The largest disconnect was, unsurprisingly on Ukraine, which von der Leyen reiterated is a “severe risk to European safety.” The EU has been vocal about denouncing the Russian invasion, whereas China has refused to criticize Russia and even allegedly offered army tools to its long-standing companion (one thing Beijing denies). Whereas the Chinese language readout barely talked about Ukraine, the EU one made clear that it was a serious subject of debate.
“The EU reiterated that, as a everlasting member of the U.N. Safety Council, China has a particular accountability in upholding the U.N. Constitution’s core ideas, together with territorial integrity and sovereignty,” the European Council’s readout of the summit stated. “The EU referred to as on China to make use of its affect on Russia to cease its battle of aggression and strongly inspired China to interact on Ukraine’s Peace Components. The EU underlined the significance of China persevering with to chorus from supplying deadly weapons to Russia.”
And, in fact, China’s spokesperson made no point out of the truth that the “EU reiterated its deep issues concerning the human rights state of affairs in China, notably systemic human rights violations in Xinjiang and Tibet, compelled labor, the remedy of human rights defenders and individuals belonging to minorities, in addition to the continued erosion of basic freedoms in Hong Kong…” The EU leaders additionally raised issues about flashpoints like Taiwan and the South China Sea, reiterating that “we’re against any unilateral try to vary the established order by pressure or coercion.”
There’s some room for widespread pursuits, with either side keen on cooperation on synthetic intelligence dangers, local weather change, and people-to-people exchanges. It’s not a coincidence that these are the identical areas the place the US and China try to push ahead their cooperation after the Biden-Xi summit. Additionally, just like the Biden-Xi summit, there have been no main deliverables, aside from guarantees to maintain speaking.

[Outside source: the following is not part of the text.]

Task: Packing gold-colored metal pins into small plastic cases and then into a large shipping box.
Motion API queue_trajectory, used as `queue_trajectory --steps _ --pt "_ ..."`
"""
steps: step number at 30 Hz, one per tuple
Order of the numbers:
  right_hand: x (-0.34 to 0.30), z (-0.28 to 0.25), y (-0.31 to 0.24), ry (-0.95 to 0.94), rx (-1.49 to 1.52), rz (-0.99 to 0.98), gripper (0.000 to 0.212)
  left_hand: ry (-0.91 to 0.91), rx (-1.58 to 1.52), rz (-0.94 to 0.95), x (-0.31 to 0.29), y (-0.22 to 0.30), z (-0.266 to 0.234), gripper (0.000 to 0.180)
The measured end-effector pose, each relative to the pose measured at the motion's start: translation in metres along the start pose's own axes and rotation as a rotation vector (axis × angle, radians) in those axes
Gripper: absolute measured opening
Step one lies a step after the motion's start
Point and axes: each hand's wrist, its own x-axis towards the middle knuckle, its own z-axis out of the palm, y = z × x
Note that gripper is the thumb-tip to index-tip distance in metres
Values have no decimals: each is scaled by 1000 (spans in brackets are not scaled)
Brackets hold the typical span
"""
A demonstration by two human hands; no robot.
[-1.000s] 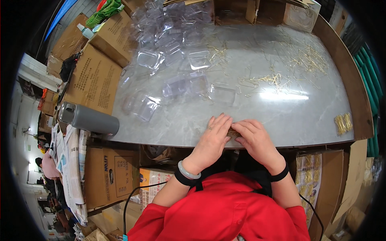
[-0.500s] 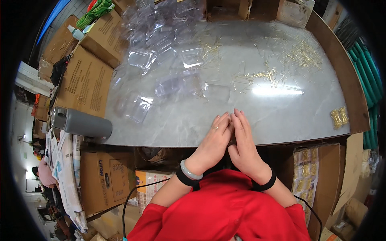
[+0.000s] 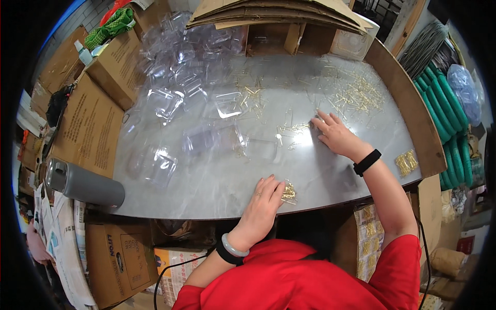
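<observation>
My left hand (image 3: 260, 209) lies near the table's front edge with its fingers stretched out. Its fingertips touch or overlap the left side of a small bunch of gold-coloured wire pieces (image 3: 290, 192). Farther right, my right hand (image 3: 338, 137) reaches over the tabletop, fingers apart, with nothing visible in it. Just left of its fingertips is a loose cluster of gold wire pieces (image 3: 293, 128), some of which look hook-shaped. Beyond it spreads a larger heap of the same pieces (image 3: 361, 95). Another compact gold bunch (image 3: 407, 163) rests at the table's right front corner.
Clear plastic cases (image 3: 181, 62) pile up at the back left, with several loose ones nearer. A grey bottle (image 3: 85, 183) lies at the left edge. Cardboard boxes (image 3: 85, 126) wall the left side, and a brown board (image 3: 408, 103) the right. Flattened cardboard (image 3: 279, 13) overhangs the back.
My hands, earlier close together at the front edge, have parted. The right moved forward and right; the left is now beside a gold bunch that was hidden before. The view has shifted.
</observation>
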Motion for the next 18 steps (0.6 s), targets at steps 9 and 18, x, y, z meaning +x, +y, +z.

All in all, much more so than the China-U.S. summit in November, the Chinese language and European readouts present a basic disconnect. The EU leaders see a relationship that’s deeply unfair and unbalanced, whereas China persists in pretending all is nicely. China-U.S. relations have gotten so unhealthy that Beijing can now not delude itself {that a} return to “enterprise as standard” is feasible. Apparently, China has not but accepted that its relationship with Europe is endlessly modified.
As Exhibit A of this willful denialism on Beijing’s half, the Overseas Ministry spokesperson re-interpreted the EU demand for a “reciprocal” relationship right into a bland assertion that “EU-China cooperation is reciprocal and equal-footed.” That’s precisely the other of what Michel and von der Leyen stated of their press convention. One wonders if Xi truly bought the message and is simply pretending he didn’t.